Optimizing Python Code for Generating a Large Grid Map with Ocean Nodes Only

36 Views Asked by At

I'm working on a project to generate a global grid map with nodes representing ocean areas only, which will be used for sea route pathing on a global scale. The nodes should be connected with edges to their adjacent nodes, forming a walkable path where each node represents a point on the ocean.

Here are the parameters defining the grid:

LAT_MIN, LAT_MAX, LON_MIN, LON_MAX = -90, 90, -180, 180
LAT_STEP, LON_STEP = 0.3, 0.3

The grid map will be quite large, given the small step size and the global scale.
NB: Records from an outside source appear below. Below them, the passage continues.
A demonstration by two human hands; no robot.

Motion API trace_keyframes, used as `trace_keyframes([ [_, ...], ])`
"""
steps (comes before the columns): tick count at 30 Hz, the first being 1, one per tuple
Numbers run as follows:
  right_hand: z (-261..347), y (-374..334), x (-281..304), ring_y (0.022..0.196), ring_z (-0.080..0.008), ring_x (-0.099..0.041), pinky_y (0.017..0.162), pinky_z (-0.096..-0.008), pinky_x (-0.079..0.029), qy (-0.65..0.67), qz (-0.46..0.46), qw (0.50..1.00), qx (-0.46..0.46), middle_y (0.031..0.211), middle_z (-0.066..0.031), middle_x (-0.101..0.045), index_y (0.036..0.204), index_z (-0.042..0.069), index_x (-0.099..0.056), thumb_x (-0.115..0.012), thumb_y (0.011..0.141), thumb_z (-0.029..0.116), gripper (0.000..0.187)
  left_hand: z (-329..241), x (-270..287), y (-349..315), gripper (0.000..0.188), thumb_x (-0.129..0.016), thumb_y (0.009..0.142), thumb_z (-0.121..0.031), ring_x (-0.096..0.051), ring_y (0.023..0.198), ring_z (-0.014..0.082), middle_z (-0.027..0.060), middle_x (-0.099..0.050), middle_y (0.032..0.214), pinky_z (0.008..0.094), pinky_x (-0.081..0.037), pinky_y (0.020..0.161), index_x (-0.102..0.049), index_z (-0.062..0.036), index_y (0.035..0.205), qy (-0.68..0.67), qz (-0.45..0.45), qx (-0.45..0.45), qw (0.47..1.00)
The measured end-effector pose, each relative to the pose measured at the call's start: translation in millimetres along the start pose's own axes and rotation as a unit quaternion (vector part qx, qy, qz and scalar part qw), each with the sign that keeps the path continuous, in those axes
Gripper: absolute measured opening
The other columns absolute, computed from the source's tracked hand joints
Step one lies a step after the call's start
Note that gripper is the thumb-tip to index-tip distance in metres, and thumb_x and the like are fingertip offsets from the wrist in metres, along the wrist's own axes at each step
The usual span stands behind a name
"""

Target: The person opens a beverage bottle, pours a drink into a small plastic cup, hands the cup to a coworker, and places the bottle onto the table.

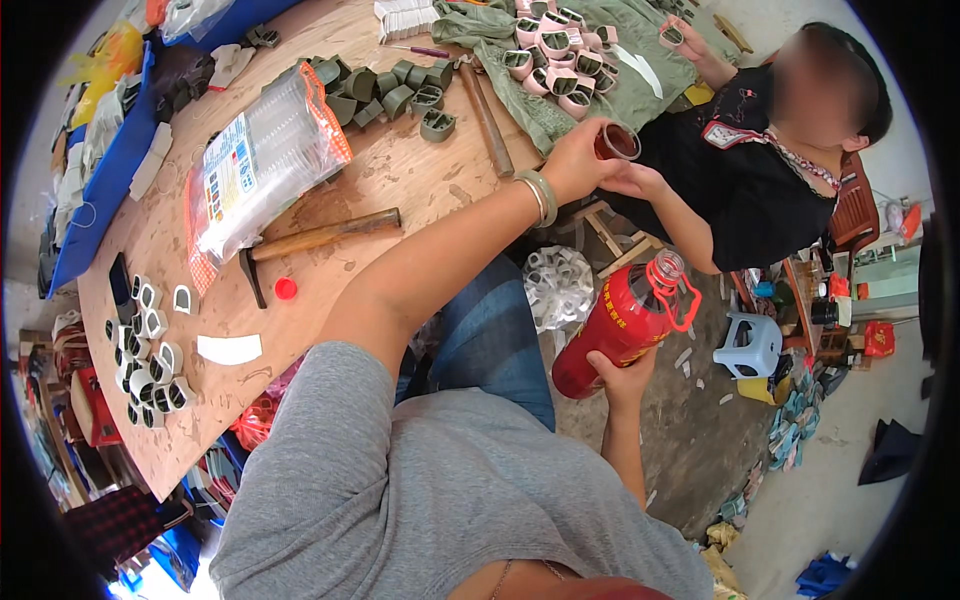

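My left hand (577, 162), with a bangle at its wrist, is stretched out to the far right. It is closed on a small clear cup (626, 141) of dark reddish-brown drink. A co-worker's hand (637, 181) reaches to the same cup from the other side. Low on the right, my right hand (622, 376) grips a large plastic bottle (612, 325) with a red label and a red carrying loop. The bottle leans, its uncapped mouth pointing up and away. A red bottle cap (286, 288) lies on the wooden table (430, 195).
On the table are a hammer (325, 235), another wooden-handled tool (485, 120), a clear bag of plastic cups (265, 155), and dark green (400, 90), white (150, 375) and pink (555, 45) pieces. The co-worker (740, 160) sits at the right. A blue stool (750, 345) stands beyond.
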State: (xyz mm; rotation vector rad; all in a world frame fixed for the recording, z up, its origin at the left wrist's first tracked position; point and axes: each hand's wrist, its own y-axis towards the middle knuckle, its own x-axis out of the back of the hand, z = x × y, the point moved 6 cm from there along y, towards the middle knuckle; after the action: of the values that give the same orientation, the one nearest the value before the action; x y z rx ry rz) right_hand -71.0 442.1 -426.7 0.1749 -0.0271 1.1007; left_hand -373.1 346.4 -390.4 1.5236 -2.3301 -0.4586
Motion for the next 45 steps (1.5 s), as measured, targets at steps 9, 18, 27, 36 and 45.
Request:
trace_keyframes([
  [9,-1,3,7,0.115,-0.0218,-0.059,0.099,-0.0375,-0.048,0.01,-0.015,1.0,0.002,0.128,-0.0108,-0.057,0.139,0.002,-0.04,-0.095,0.06,0.014,0.097,-9,-6,8,0.053,-0.079,0.078,-0.013,-0.067,0.098,0.0183,0.0101,-0.068,0.109,0.0321,-0.053,0.088,-0.055,-0.0009,0.124,0.003,-0.013,-0.003,1.0],
  [18,1,9,11,0.114,-0.0216,-0.058,0.099,-0.0371,-0.048,-0.013,-0.026,1.0,0.008,0.128,-0.0103,-0.058,0.139,0.003,-0.042,-0.094,0.059,0.013,0.096,-4,-29,27,0.058,-0.083,0.077,-0.016,-0.068,0.094,0.0177,0.0111,-0.069,0.106,0.0317,-0.054,0.085,-0.052,-0.0008,0.123,-0.025,-0.028,-0.005,0.999],
  [27,-9,8,18,0.112,-0.0216,-0.058,0.099,-0.0356,-0.047,-0.016,-0.054,0.998,0.018,0.126,-0.0102,-0.057,0.141,0.002,-0.04,-0.092,0.059,0.008,0.098,-1,-54,42,0.067,-0.088,0.068,-0.027,-0.069,0.095,0.0252,0.0146,-0.069,0.103,0.0375,-0.054,0.086,-0.056,-0.0014,0.122,-0.111,-0.006,0.015,0.994],
  [36,-32,23,22,0.114,-0.0252,-0.058,0.101,-0.0399,-0.046,-0.016,0.001,0.997,0.069,0.13,-0.0147,-0.056,0.143,-0.001,-0.04,-0.087,0.071,0.007,0.087,17,-33,23,0.093,-0.086,0.067,-0.027,-0.051,0.127,0.0405,0.0301,-0.052,0.135,0.0414,-0.042,0.108,-0.039,0.0085,0.139,0.069,-0.099,0.006,0.993],
  [45,-51,24,11,0.117,-0.0282,-0.058,0.099,-0.0399,-0.05,-0.004,0.0,1.0,0.027,0.137,-0.018,-0.052,0.148,0.001,-0.034,-0.079,0.084,0.015,0.079,-70,39,-106,0.071,-0.082,0.073,-0.027,-0.057,0.115,0.0401,0.0242,-0.058,0.12,0.0433,-0.046,0.1,-0.051,0.0023,0.129,0.102,0.081,-0.004,0.991],
])
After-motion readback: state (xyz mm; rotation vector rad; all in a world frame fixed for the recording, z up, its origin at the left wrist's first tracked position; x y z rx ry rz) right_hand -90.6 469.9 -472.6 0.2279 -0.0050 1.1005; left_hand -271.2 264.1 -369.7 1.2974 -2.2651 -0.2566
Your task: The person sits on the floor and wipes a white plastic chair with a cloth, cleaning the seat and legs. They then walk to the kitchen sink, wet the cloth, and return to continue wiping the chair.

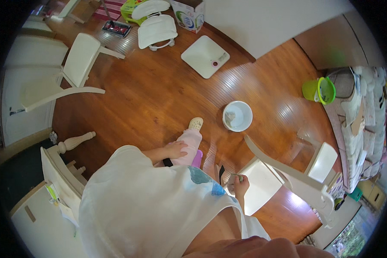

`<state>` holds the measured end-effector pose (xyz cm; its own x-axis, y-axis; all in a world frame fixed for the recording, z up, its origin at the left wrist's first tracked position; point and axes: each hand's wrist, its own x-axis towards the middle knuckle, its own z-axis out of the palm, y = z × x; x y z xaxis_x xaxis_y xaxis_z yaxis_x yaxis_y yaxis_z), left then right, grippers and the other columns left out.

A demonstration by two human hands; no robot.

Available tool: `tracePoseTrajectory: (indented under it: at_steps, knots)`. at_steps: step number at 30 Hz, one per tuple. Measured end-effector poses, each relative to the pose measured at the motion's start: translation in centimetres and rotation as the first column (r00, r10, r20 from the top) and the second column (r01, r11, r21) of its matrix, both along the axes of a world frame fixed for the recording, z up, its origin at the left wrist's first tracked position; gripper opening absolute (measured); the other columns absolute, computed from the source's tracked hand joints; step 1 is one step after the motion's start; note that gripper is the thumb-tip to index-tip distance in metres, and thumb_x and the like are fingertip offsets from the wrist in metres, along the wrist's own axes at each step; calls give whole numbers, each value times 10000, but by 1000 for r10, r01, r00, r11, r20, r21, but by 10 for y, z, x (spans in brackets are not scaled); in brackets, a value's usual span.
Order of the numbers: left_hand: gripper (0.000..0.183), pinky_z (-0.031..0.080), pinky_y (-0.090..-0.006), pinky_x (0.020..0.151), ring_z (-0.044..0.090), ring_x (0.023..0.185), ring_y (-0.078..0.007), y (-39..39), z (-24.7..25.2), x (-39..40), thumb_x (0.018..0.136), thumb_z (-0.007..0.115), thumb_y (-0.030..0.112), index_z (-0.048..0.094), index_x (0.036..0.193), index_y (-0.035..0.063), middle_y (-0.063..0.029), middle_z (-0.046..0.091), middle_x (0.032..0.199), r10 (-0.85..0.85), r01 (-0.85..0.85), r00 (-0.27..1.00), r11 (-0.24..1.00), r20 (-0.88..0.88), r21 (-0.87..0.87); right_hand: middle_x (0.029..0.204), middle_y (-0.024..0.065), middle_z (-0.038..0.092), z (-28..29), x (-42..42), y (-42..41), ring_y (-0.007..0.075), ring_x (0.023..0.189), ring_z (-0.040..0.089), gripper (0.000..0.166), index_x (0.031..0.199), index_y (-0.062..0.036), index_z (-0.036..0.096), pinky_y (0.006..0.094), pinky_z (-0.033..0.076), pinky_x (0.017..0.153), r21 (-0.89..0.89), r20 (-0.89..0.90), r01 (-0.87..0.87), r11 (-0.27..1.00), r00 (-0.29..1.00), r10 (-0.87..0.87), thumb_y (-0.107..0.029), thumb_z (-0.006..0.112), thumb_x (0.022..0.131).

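Note:
My left hand [175,150] lies with spread fingers on my leg in pale pink trousers [192,146], holding nothing. My right hand [241,185], at the right side of my body, closes around a small crumpled greyish cloth [233,183]. Behind that hand is the white seat of a chair [261,187]. In front of me, to the right of my cream clog [196,123], a white bucket [246,117] stands on the wood floor. A pale crumpled thing, perhaps a cloth [229,118], lies inside it. Part of a purple object [197,158] shows beside my leg.
A white scale [204,56] lies on the floor ahead. Cream chairs stand at left [80,61] and right [322,163]. A white folding chair [158,30] and a carton [190,17] are at the back. A green bucket [309,90] stands beside a cloth-covered sofa [353,129].

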<state>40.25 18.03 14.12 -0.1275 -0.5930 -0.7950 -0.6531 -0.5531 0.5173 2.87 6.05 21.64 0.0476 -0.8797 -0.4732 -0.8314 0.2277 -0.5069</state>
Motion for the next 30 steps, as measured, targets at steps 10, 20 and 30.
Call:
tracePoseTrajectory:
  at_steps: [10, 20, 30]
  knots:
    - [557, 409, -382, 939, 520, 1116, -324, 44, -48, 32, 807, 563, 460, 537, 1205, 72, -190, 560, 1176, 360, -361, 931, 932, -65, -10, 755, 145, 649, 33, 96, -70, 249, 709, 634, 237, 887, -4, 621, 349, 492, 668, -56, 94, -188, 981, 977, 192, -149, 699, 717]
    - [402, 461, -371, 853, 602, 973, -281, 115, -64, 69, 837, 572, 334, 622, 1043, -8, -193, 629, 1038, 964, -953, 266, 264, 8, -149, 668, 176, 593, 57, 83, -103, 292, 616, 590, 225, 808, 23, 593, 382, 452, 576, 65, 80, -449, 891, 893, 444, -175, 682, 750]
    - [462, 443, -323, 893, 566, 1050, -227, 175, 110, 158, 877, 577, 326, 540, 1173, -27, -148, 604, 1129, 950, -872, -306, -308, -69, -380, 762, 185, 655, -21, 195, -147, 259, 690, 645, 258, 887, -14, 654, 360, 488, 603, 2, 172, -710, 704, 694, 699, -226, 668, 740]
I have a geopackage file ne_10m_land.gpkg that includes land polygons, and my goal is to exclude land nodes from the grid, leaving only the ocean nodes.

To inspect the contents of the geopackage file, I've printed the first few entries using geopandas:

import geopandas as gpd

ocean = gpd.read_file("routing/data/geopackages/ne_10m_land.gpkg")
print(ocean.head(5))

This results in the following output:

geometry
0  MULTIPOLYGON (((-0.00029 -71.49903, 0.01555 -7...
1  MULTIPOLYGON (((166.13697 -50.86435, 166.20525...
2  MULTIPOLYGON (((-78.78897 -33.60906, -78.78038...
3  MULTIPOLYGON (((163.98512 -20.04762, 163.98609...
4  MULTIPOLYGON (((134.70737 -6.58904, 134.72006 ...

The geometry column contains MULTIPOLYGON shapes representing land areas.

Questions:

  1. How can I optimize the land intersection checks to improve performance given the MULTIPOLYGON data structure?
  2. Are there any data structures or algorithms that can help reduce memory usage while still allowing me to query nodes and their neighbors efficiently?
  3. Would preprocessing the geopackage data into a more efficient format for this task be beneficial, and if so, what format and approach should I consider?

For full context, here is my code:

import os
import logging
import concurrent.futures
import traceback
import geopandas as gpd
from shapely.geometry import Point, Polygon, MultiPolygon
from concurrent.futures import ProcessPoolExecutor
from math import radians, cos, sin, asin, sqrt
from itertools import product
import numpy as np
import pickle

class Node:
    def __init__(self, latitude, longitude, node_id, walkable=True):
        self.latitude = latitude
        self.longitude = longitude
        self.id = node_id
        self.walkable = walkable
        self.neighbors = {}  # Dictionary to hold neighbors and their distances

    def add_neighbor(self, neighbor_node, distance):
        self.neighbors[neighbor_node.id] = distance

    def calculate_distance(self, other):
        # Haversine formula to calculate the great circle distance between two points on the earth
        lon1, lat1, lon2, lat2 = map(np.radians, [self.longitude, self.latitude, other.longitude, other.latitude])
        dlon = lon2 - lon1
        dlat = lat2 - lat1
        a = np.sin(dlat/2)**2 + np.cos(lat1) * np.cos(lat2) * np.sin(dlon/2)**2
        c = 2 * np.arcsin(np.sqrt(a))
        r = 6371  # Radius of Earth in kilometers
        return c * r

class GridMap:
    script_dir = os.path.dirname(os.path.abspath(__file__))
    land = gpd.read_file(os.path.join(script_dir, "data/geopackages/ne_10m_land.gpkg"))
    land_sindex = land.sindex

    def __init__(self, lat_min, lat_max, lon_min, lon_max, lat_step, lon_step):
        self.nodes = {}
        self.create_grid(lat_min, lat_max, lon_min, lon_max, lat_step, lon_step)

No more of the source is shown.